Brincar de guerra, mais do que entretenimento para crianças ucranianas
Mais de 500 crianças morreram desde o início da invasão, segundo dados da ONU
- Categoria: Notícias Gerais
- Publicação: 18/05/2023 14:11
- Autor: Por Joshua Melvin e Elizabeth Striy, da AFP
Eles usam capacetes de segunda mão e suas armas não matam. Brincar "de guerra" virou uma realidade para as crianças ucranianas.
Com seu rastro de destruição e sofrimento, a invasão russa impactou as brincadeiras infantis e a forma como as crianças interagem.
"Gosto muito de brincar de guerra. Quero crescer e ser um verdadeiro herói de guerra", diz Maksim Mudrak, um menino de 10 anos com um uniforme de tamanho infantil, um capacete grande demais para sua cabeça e uma arma de plástico.
O pai de Maksim, Oleksii Mudrak, que não era militar, foi morto perto de Kiev no início da invasão russa, no dia que saiu para entregar suprimentos aos voluntários, conta a família.
A avó do menino conta que Maksim passou a se interessar cada vez mais pela guerra desde o início da invasão e desde a morte de seu pai, em 4 de março de 2022, aos 40 anos.
"Ele ficou muito abalado com a morte do pai. Maksim pensa nele o tempo todo. Ele vai ao cemitério e começa a chorar", conta sua avó, Valentina, de 72 anos.
Para Maksim, tornar-se soldado é uma forma de preservar a memória do pai, e ele tem uma ideia muito clara de quem foram os culpados.
"Vejo os russos como meus piores inimigos", diz Maksim, que mora com a avó perto de Kiev, em Stoyanka, e mantém contato com a mãe. Os russos "são ruins"
A guerra significou para muitas crianças ucranianas a perda de entes queridos, o afastamento de suas escolas ou de suas casas e ficar expostas a todos os tipos de horrores.
Mais de 500 crianças morreram desde o início da invasão, segundo dados da ONU.

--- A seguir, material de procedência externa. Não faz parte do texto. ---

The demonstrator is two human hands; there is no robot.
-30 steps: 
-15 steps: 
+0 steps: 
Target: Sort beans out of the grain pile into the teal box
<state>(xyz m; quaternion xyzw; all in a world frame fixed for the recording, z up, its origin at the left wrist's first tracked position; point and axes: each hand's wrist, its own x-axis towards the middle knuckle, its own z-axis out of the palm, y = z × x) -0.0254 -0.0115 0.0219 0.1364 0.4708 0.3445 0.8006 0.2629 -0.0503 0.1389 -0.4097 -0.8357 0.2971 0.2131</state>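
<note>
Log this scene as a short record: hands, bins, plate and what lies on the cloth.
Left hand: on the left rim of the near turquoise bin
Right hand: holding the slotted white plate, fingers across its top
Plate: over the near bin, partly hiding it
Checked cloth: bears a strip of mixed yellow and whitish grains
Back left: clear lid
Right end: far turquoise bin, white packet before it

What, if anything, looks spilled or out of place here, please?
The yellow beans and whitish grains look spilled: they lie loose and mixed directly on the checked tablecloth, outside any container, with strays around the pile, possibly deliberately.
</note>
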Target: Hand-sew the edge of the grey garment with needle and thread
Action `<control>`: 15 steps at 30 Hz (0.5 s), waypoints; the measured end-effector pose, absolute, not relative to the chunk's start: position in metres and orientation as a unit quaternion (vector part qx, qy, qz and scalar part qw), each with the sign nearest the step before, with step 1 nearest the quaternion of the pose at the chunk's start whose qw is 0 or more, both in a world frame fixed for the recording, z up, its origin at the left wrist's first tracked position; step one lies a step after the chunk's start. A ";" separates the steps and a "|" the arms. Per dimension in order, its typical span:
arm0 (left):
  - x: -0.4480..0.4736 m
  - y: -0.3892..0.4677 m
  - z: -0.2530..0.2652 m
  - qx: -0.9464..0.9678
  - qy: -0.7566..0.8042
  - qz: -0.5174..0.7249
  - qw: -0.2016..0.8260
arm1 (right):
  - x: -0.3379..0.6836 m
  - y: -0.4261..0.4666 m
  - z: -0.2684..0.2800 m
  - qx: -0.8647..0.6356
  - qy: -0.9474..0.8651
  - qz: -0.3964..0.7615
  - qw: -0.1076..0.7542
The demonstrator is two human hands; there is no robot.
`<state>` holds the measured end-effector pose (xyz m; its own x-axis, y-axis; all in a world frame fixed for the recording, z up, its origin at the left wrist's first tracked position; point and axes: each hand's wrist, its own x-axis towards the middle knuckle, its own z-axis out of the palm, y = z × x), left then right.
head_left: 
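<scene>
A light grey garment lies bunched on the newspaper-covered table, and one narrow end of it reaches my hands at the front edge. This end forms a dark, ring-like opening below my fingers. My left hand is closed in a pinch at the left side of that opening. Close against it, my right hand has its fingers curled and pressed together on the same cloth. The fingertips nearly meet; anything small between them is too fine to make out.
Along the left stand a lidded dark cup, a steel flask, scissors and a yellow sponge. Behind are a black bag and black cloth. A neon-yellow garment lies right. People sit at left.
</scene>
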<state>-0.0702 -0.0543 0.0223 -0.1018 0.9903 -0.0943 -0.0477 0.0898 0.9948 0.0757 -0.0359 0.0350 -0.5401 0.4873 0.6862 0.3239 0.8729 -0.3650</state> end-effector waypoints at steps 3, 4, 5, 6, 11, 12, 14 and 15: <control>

A psicóloga Katerina Goltsberg explica que as crianças sempre brincaram de guerra em situações de conflito, e que esse recurso é uma forma de processar suas vivências.
Embora todas as crianças ucranianas tenham sido afetadas pela guerra em maior ou menor grau, resta saber até que ponto essas experiências levarão a traumas ao longo da vida.
Lesia Shevchenko conta que sua filha Dana, de 8 anos, costumava perguntar apenas uma coisa quando conhecia outras crianças: "Qual é o seu nome? Vamos brincar!"
Mas em uma viagem em família à Bulgária, após o início da invasão da Ucrânia, Shevchenko percebeu que a filha começava com outra pergunta: o país de origem.
No caso das crianças russas, Dana virava e se afastava em silêncio.
"Não tenho vontade de falar com eles, só isso. Provavelmente porque acho que todos os russos são de uma certa maneira e porque para mim eles são ruins", explica Dana.
Sua mãe, uma dentista de 49 anos, diz que não foi ela que ensinou o comportamento e que, ao contrário, a fez ver que não é possível odiar de maneira indiscriminada.
Mas Dana ficou traumatizada com a guerra e os bombardeios a deixaram com muito medo de barulho.